> _TASK GOAL_
Each line below either holds the string "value" or doesn't. Count those that do and give only the number.

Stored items
● ● ● ●

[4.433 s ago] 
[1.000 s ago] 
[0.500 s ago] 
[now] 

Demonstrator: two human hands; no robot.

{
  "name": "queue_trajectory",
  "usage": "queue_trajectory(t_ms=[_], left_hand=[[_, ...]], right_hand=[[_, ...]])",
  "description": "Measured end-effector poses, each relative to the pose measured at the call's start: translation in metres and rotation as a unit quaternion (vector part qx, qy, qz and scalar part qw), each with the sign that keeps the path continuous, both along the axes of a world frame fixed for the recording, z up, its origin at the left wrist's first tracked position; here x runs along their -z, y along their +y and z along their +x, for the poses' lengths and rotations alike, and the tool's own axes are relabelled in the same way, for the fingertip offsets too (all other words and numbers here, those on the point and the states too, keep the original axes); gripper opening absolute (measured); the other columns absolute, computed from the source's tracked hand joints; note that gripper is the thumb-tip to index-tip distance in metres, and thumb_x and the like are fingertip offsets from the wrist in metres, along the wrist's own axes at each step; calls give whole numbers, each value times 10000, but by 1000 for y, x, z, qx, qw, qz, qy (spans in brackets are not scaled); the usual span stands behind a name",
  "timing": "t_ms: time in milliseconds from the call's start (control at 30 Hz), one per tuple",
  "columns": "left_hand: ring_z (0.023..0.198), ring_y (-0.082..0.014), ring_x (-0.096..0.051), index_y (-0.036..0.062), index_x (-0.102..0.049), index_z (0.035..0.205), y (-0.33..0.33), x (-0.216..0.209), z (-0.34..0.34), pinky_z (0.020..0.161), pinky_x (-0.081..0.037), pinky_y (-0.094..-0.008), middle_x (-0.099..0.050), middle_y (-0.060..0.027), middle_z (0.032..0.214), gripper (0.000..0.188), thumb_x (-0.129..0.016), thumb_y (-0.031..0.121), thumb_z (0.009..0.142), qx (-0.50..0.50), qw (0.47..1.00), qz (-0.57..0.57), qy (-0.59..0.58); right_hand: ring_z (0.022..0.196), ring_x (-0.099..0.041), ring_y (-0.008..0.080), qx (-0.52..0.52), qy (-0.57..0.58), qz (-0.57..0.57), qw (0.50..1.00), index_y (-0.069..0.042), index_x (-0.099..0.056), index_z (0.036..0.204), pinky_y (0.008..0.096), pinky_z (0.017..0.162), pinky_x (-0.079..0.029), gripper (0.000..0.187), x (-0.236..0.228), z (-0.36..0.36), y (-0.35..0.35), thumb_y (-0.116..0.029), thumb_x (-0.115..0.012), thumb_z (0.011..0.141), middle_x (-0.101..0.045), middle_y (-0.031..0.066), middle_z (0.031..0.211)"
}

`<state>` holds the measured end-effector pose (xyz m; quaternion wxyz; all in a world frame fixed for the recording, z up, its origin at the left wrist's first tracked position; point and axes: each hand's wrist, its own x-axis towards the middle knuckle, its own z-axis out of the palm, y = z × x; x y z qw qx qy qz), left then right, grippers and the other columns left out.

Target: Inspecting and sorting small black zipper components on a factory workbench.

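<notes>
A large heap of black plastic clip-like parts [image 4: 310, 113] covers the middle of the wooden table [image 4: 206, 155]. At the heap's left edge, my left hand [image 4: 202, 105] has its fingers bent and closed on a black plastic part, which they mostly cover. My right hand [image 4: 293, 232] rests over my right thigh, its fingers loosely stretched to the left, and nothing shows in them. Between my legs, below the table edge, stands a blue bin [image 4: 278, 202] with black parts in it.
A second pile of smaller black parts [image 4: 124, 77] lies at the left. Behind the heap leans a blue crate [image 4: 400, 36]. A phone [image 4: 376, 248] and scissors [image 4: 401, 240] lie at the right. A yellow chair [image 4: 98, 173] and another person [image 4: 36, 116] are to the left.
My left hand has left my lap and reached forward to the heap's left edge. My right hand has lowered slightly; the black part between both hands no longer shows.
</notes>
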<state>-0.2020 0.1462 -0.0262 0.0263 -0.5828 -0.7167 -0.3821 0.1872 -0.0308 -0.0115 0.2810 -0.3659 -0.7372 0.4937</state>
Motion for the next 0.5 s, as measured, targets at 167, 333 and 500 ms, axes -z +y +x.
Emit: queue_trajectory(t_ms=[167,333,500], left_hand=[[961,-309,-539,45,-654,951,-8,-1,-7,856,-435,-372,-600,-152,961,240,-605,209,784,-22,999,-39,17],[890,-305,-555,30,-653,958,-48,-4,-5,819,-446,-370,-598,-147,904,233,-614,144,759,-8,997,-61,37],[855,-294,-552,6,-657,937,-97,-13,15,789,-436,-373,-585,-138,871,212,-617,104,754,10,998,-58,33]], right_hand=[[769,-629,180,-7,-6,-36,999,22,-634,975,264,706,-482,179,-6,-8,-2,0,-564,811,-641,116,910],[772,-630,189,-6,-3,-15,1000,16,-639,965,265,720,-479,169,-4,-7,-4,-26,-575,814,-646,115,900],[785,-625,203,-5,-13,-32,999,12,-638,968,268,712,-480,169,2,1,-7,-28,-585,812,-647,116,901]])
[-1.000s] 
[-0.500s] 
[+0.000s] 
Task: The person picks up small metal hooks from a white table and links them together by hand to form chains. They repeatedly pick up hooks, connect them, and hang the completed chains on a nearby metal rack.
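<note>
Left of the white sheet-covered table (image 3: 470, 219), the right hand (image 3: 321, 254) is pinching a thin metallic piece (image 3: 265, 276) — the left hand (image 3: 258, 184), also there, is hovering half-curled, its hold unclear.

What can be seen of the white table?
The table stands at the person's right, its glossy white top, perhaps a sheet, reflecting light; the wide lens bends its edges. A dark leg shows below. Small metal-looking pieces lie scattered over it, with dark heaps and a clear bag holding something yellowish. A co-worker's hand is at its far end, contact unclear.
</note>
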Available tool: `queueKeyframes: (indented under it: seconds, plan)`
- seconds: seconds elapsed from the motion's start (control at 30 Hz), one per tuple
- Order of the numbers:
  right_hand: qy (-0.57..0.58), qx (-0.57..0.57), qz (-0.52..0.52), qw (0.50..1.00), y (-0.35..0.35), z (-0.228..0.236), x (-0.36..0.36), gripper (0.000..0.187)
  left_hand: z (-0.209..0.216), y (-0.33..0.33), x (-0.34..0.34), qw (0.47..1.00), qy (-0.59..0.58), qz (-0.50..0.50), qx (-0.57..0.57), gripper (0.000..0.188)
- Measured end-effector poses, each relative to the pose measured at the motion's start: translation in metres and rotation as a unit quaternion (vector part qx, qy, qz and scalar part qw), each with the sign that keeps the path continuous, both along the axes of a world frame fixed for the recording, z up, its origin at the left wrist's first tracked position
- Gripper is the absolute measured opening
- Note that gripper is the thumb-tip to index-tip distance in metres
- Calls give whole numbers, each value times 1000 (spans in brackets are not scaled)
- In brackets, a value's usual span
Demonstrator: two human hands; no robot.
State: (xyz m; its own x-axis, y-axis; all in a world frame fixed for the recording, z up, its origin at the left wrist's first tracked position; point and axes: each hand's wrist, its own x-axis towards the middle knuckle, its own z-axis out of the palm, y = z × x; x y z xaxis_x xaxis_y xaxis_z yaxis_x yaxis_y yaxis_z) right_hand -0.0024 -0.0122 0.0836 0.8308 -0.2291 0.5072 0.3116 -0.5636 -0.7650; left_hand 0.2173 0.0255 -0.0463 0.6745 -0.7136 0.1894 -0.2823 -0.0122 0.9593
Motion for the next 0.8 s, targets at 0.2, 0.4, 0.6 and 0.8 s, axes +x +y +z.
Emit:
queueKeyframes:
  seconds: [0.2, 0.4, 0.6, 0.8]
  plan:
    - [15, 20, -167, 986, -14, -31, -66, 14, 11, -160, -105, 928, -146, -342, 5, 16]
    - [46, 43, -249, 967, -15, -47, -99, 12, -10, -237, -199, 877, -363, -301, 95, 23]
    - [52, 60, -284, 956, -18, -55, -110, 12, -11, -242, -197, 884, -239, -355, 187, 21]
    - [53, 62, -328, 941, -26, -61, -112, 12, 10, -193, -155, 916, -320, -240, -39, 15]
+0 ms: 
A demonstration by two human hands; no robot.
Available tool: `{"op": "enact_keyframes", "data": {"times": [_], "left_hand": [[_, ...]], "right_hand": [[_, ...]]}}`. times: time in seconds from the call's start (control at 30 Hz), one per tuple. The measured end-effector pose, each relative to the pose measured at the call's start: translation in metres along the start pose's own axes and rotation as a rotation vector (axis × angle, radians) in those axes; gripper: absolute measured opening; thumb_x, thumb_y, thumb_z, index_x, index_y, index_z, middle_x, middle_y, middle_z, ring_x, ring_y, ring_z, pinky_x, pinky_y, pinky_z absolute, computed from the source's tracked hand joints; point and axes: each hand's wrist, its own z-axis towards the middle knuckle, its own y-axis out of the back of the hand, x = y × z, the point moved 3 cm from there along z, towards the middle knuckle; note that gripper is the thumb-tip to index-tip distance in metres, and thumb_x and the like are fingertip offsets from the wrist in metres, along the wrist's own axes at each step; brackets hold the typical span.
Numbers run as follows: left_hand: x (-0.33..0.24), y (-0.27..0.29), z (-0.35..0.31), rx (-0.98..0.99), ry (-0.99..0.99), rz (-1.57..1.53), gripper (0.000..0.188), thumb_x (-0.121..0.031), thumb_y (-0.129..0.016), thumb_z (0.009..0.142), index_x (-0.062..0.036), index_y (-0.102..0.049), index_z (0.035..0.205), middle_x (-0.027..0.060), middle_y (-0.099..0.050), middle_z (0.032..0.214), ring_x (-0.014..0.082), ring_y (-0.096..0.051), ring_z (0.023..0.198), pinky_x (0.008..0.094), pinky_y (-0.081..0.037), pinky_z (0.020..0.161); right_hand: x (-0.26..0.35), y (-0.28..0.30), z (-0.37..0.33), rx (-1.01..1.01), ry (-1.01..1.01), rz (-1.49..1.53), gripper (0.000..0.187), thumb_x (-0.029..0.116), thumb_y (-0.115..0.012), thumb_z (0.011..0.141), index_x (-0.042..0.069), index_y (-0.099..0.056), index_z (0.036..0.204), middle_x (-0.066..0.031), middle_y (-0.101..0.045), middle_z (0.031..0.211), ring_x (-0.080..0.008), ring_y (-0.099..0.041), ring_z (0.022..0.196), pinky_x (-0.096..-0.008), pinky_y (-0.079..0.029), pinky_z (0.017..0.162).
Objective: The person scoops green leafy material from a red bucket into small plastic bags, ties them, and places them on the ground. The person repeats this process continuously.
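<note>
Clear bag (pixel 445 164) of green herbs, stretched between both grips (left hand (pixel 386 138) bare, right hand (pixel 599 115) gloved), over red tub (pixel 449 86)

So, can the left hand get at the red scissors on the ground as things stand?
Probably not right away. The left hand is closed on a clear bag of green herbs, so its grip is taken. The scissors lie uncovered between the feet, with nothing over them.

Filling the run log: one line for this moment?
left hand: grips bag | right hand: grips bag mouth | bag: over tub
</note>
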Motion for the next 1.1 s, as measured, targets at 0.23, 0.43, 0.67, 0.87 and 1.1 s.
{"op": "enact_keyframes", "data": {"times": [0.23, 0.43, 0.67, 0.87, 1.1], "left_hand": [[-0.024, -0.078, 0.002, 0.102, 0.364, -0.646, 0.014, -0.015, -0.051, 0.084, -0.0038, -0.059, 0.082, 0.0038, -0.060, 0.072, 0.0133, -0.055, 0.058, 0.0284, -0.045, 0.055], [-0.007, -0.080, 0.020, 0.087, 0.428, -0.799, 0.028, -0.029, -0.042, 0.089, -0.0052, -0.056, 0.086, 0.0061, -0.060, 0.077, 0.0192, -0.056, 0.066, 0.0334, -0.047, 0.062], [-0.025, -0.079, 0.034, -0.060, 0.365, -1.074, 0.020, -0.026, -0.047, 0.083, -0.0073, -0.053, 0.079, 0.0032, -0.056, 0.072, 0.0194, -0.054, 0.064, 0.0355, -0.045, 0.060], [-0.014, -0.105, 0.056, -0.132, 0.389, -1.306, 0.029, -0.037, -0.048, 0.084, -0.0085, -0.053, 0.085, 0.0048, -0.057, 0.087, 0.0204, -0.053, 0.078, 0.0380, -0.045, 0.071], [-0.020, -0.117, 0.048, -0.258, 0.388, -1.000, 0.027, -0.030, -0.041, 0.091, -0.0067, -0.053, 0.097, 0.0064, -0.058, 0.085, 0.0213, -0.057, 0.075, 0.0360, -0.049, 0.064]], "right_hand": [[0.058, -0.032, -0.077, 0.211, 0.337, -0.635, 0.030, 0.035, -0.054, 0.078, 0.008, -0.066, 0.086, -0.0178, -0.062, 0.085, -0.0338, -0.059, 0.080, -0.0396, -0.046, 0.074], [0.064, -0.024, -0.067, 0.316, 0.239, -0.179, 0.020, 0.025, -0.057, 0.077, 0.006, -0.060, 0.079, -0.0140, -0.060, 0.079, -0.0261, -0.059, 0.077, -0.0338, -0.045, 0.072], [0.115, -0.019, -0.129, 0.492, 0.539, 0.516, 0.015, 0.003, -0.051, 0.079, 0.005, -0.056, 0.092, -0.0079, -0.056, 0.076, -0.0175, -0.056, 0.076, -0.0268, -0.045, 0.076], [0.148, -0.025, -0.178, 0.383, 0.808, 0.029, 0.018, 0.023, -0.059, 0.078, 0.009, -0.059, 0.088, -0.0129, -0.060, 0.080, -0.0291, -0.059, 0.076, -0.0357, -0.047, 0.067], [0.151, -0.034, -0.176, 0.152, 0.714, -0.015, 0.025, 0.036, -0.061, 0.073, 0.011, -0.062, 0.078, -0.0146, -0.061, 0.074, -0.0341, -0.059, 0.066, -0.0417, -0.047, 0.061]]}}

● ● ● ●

> _TASK OUTPUT_
3